Copy the data exactly.
+-------+
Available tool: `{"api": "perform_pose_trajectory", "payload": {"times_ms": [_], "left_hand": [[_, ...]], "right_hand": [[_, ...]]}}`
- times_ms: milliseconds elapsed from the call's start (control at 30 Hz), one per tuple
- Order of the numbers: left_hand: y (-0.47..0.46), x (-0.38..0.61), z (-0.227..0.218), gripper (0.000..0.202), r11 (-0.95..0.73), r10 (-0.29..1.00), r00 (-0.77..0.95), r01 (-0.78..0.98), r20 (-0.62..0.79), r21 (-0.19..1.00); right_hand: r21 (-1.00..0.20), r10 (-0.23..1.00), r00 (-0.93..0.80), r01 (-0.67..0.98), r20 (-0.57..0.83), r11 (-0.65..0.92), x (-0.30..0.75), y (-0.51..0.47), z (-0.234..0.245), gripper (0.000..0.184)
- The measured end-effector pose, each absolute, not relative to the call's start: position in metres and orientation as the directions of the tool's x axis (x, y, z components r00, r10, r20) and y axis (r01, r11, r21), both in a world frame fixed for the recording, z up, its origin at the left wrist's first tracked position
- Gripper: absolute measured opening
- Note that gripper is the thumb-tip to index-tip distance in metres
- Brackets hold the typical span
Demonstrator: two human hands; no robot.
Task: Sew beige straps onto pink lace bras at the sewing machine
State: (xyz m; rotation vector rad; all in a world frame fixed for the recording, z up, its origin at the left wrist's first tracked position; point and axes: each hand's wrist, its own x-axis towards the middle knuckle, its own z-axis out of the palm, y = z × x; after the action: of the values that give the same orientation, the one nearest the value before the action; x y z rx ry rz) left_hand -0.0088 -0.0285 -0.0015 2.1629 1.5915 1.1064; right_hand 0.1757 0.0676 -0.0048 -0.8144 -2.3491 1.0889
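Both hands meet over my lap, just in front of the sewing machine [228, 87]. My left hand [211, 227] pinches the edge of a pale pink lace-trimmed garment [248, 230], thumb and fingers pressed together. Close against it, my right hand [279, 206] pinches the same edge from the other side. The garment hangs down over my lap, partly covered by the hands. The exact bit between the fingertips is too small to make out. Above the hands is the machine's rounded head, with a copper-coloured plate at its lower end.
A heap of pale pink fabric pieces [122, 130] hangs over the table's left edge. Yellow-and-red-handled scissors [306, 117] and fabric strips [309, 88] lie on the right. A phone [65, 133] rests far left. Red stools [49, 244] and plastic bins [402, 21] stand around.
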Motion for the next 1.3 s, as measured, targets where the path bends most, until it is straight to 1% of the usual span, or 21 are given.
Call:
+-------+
> **Output below**
Available tool: `{"api": "perform_pose_trajectory", "payload": {"times_ms": [_], "left_hand": [[_, ...]], "right_hand": [[_, ...]]}}`
- times_ms: milliseconds elapsed from the call's start (control at 30 Hz), one per tuple
- Order of the numbers: left_hand: y (-0.47..0.46), x (-0.38..0.61), z (-0.227..0.218), gripper (0.000..0.202), r11 (-0.95..0.73), r10 (-0.29..1.00), r00 (-0.77..0.95), r01 (-0.78..0.98), r20 (-0.62..0.79), r21 (-0.19..1.00); right_hand: r21 (-1.00..0.20), r10 (-0.23..1.00), r00 (-0.93..0.80), r01 (-0.67..0.98), r20 (-0.57..0.83), r11 (-0.65..0.92), x (-0.30..0.75), y (-0.51..0.47), z (-0.234..0.245), gripper (0.000..0.184)
- The measured end-effector pose, each absolute, not relative to the call's start: position in metres and orientation as the directions of the tool's x axis (x, y, z components r00, r10, r20) and y axis (r01, r11, r21), both in a world frame fixed for the recording, z up, its origin at the left wrist's first tracked position
- Gripper: absolute measured opening
- Note that gripper is the thumb-tip to index-tip distance in metres
- Brackets hold the typical span
Demonstrator: two human hands; no robot.
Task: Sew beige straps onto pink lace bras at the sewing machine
State: (xyz m; rotation vector rad; all in a world frame fixed for the recording, z up, its origin at the left wrist's first tracked position; point and axes: each hand's wrist, its own x-axis towards the middle knuckle, its own z-axis out of the palm, y = z × x; after the action: of the values that give the same orientation, the one nearest the value before the action; x y z rx ry rz) left_hand -0.0088 -0.0285 -0.0015 2.1629 1.5915 1.1064; right_hand 0.1757 0.0676 -0.0048 -0.8144 -2.3491 1.0889
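Both hands meet over my lap, just in front of the sewing machine [228, 87]. My left hand [211, 227] pinches the edge of a pale pink lace-trimmed garment [248, 230], thumb and fingers pressed together. Close against it, my right hand [279, 206] pinches the same edge from the other side. The garment hangs down over my lap, partly covered by the hands. The exact bit between the fingertips is too small to make out. Above the hands is the machine's rounded head, with a copper-coloured plate at its lower end.
A heap of pale pink fabric pieces [122, 130] hangs over the table's left edge. Yellow-and-red-handled scissors [306, 117] and fabric strips [309, 88] lie on the right. A phone [65, 133] rests far left. Red stools [49, 244] and plastic bins [402, 21] stand around.
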Motion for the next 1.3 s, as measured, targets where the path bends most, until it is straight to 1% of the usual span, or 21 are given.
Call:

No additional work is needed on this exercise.